条例案は3回書き直しています。思いつきで作った文書ではなく、指摘を受けて直してきた文書であることを、そのまま見ていただきたいと考えています。各稿の全文も公開しています。
第1稿
原案
全6章・25条
約2,300字
約2,300字
第2稿
市道の修正
全6章・25条
変更は1箇所のみ
変更は1箇所のみ
第3稿
実効性の付与
全9章・43条
約5,400字(2.4倍)
約5,400字(2.4倍)
第4稿
フレームの転換
全9章・43条
条文構造・数値は据え置き
条文構造・数値は据え置き
第1稿 → 第2稿
住民の生活道路を、塞ぐところだった。
変更したのはたった1箇所です。しかしこの1箇所を直さなければ、条例は住民自身の生活を縛るものになっていました。
第1稿
自動車及びバギー等の乗入れ(を制限する)
第2稿
市道以外への自動車及びバギー等の乗入れ(を制限する)
市道は道路法に基づく公道であり、住民の生活道路です。
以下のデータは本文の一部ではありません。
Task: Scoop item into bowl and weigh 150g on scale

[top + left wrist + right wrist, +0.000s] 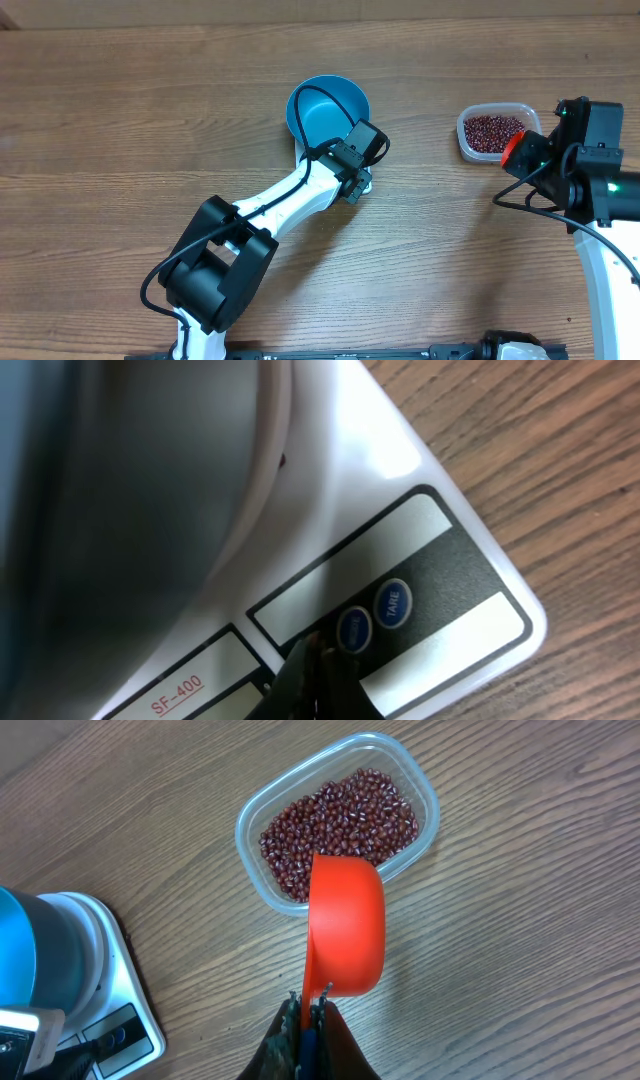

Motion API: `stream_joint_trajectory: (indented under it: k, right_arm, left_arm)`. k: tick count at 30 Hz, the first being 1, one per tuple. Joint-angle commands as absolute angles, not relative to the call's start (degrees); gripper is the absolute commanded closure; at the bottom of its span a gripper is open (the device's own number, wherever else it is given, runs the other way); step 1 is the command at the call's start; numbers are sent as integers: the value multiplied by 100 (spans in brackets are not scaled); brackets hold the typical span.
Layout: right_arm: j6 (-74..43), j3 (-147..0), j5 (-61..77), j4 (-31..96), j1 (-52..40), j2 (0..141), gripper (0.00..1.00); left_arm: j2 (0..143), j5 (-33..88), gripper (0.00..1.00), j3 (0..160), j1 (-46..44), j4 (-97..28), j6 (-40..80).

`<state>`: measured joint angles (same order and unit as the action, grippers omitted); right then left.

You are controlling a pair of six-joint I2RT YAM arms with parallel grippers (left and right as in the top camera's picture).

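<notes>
The round deep blue bowl [328, 108] sits on the small flat white rectangular kitchen scale [420, 490], which it hides almost wholly from overhead, so whatever goes into the bowl will be weighed where it lands. At the bowl's front-right rim the left gripper [316, 656] is clenched on nothing, its fingertips brought together at a round blue button [352, 630] just beside the TARE button [392, 605]. Whether they press it or hang a hair above cannot be told, but the pose suits waking or zeroing the scale with the bowl aboard. The small dark red-brown beans [340, 820] all lie in the clear rounded-rectangle plastic tub [425, 795], well to the right of the bowl, and none show in the bowl. The right gripper [310, 1006] is clamped on the handle of an orange plastic scoop [345, 925], holding its cup over the tub's near rim, on the side away from the bowl (its hollow faces away from the camera, so whether it is loaded cannot be told). Between bowl and tub the wooden table [420, 220] is bare, giving the scoop a free lane. The tight spot is probably the bowl's front-right rim, where the left wrist crowds the approach, so the back-right rim looks safer.
</notes>
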<state>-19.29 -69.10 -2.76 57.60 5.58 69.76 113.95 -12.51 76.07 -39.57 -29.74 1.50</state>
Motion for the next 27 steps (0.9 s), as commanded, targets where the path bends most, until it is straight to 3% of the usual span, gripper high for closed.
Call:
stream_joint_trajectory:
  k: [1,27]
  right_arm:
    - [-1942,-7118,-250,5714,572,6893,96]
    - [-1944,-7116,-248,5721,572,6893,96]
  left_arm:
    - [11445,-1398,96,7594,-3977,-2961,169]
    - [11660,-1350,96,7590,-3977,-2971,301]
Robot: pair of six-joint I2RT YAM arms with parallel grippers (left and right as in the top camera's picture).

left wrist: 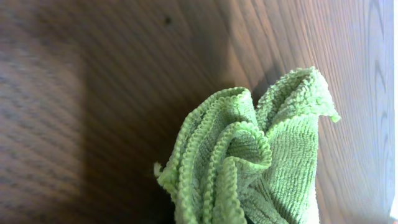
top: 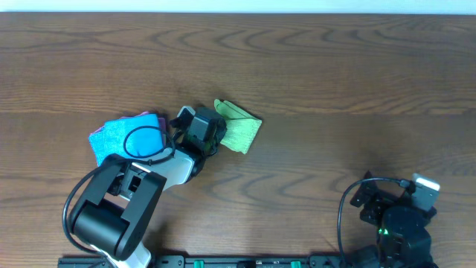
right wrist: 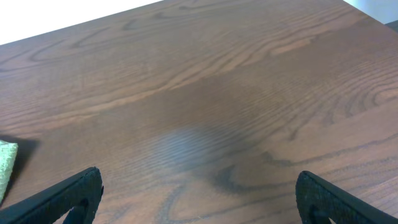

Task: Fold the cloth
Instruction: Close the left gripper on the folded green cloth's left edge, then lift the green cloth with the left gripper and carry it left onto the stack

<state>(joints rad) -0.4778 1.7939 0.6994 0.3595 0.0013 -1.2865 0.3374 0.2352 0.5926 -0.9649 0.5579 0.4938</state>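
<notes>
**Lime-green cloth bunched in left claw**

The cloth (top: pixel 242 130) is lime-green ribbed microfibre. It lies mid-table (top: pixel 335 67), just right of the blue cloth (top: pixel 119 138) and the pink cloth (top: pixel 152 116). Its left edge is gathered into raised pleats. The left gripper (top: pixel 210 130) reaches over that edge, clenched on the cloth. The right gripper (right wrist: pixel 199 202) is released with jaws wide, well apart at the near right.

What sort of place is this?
Likely a lab test bench: a wood-grain table, a left robot arm and a right robot arm at its near edge, plus a lime-green cloth and a blue cloth.
</notes>
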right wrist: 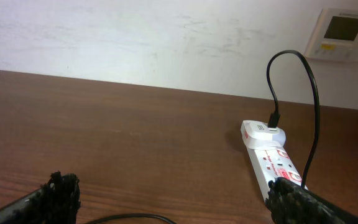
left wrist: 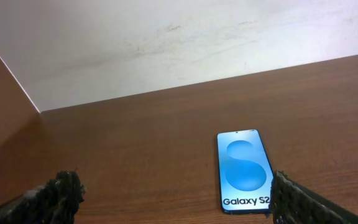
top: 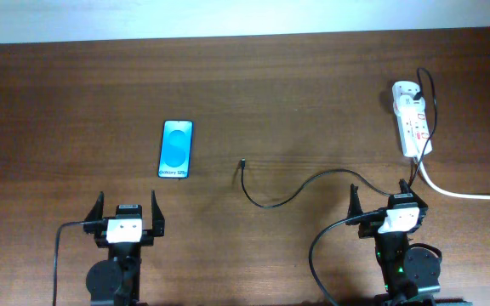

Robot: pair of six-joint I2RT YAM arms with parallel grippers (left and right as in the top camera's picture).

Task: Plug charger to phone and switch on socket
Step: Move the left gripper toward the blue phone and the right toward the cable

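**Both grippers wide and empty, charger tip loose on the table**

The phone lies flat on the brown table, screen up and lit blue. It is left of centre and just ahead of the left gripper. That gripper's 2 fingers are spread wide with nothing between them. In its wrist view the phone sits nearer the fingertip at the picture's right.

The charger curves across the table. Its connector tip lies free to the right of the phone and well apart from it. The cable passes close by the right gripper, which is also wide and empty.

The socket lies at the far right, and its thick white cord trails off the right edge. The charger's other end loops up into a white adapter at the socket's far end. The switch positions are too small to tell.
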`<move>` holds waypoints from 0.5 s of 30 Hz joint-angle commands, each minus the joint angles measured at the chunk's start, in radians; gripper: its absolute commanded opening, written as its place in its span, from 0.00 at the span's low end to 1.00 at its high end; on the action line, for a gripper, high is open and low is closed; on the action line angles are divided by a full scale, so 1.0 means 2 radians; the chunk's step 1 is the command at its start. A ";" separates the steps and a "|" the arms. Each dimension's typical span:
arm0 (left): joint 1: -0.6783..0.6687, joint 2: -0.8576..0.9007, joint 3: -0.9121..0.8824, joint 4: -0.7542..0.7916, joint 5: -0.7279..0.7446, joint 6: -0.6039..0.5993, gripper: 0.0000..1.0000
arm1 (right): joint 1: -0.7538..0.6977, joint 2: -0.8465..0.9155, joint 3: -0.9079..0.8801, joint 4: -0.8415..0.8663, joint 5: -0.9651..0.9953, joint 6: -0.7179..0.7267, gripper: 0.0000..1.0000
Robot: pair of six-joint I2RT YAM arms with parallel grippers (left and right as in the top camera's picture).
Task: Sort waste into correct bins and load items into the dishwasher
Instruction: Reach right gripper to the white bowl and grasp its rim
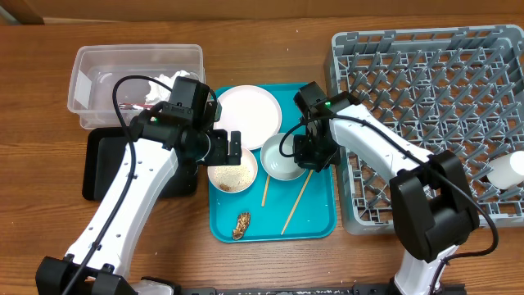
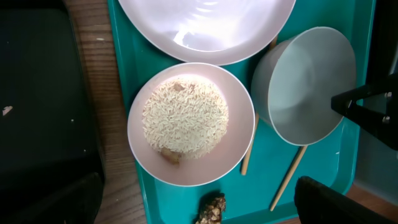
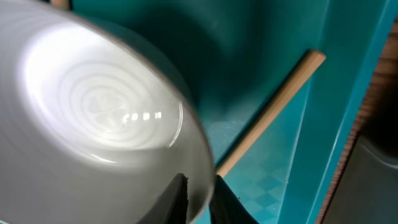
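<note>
The pale blue bowl [image 1: 281,158] sits on the teal tray, tilted in the left wrist view [image 2: 305,84]. My right gripper [image 1: 309,156] is shut on its right rim, one finger inside and one outside [image 3: 199,200]. My left gripper [image 1: 233,147] is open and hovers over the cream bowl [image 1: 232,174], which holds rice grains [image 2: 185,116]. Its fingers straddle the bowl [image 2: 193,208]. The white plate [image 1: 248,113], two chopsticks [image 1: 296,201] and a brown scrap [image 1: 241,225] lie on the tray. A napkin [image 1: 168,79] and a wrapper [image 1: 131,105] lie in the clear tub [image 1: 90,65].
The black tray [image 1: 102,168] lies left of the teal tray [image 1: 315,225]. The grey dish rack [image 1: 434,123] stands at the right, with a white cup [image 1: 508,170] at its right edge. The left arm crosses over the black tray.
</note>
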 commanded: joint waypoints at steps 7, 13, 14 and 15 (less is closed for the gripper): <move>0.000 -0.008 0.006 -0.001 -0.005 0.004 1.00 | -0.002 -0.014 0.003 -0.004 0.000 -0.001 0.04; 0.000 -0.008 0.006 -0.001 -0.005 0.004 1.00 | -0.015 -0.058 0.043 -0.033 0.040 -0.001 0.04; 0.000 -0.008 0.006 -0.001 -0.005 0.004 1.00 | -0.019 -0.067 0.054 -0.039 0.045 -0.001 0.04; 0.000 -0.008 0.006 -0.001 -0.005 0.004 1.00 | -0.024 -0.077 0.065 -0.045 0.050 -0.001 0.04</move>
ここへの乗入れまで制限すれば、条例は目的を外れるだけでなく、上位法との関係でも成立しません。対象は「市道以外」に限ると明示することで、規制の範囲がはっきりしました。
第2稿 → 第3稿
理念だけでは、何も止まらなかった。
第2稿までは、守るべきことを書いてはいても、開発が実際に持ち込まれたときに働く手続がありませんでした。第3稿で、条文を25条から43条へ増やし、実際に機能する仕組みを入れています。
新設 第2章
景観計画区域の指定
景観法第8条に接続することで、条例の基準を法律の枠組みに乗せました。
新設 第4章
大規模開発の事前届出制
30日前の届出、変更命令、建築確認との連動。この条例の中核です。
強化 第8章
違反への措置
公表、市の許認可・補助金との連動。罰金ではない実効性の持たせ方です。
第3稿 → 第4稿
「守る条例」から「価値をつくる条例」へ。
第4稿で変えたのは、条文の中身ではなく、立て方です。数値基準も手続も第3稿のまま。目的・理念・章の名前を、規制の言葉から地域価値の言葉に置き換えました。同じ内容でも、読み手の受け取り方が変わるからです。
第3稿のタイトル
平久保半島自然環境・星空景観及び持続可能な観光利用に関する条例
第4稿のタイトル
平久保半島条例
章
第3稿
第4稿
第2章
景観計画区域の指定及び景観計画
地域価値向上のための景観計画
第3章
星空環境及び光害対策
平久保ブランドの中核 ──「夜の暗さ」の価値保全
第4章
大規模開発の事前届出制
質の高い地域づくりを実現する事前届出制
第5章
エコロード及び自然利用区域
自然観光資源の価値保全と高付加価値化
第7章
観光事業者及び認定事業者の責務
観光事業者との協働
第8章
違反への措置
地域ブランドを守るための措置
「責務」を「協働」に、「違反への措置」を「地域ブランドを守るための措置」に。同じ条文が、事業者を取り締まる規定から、一緒にブランドを守る規定になります。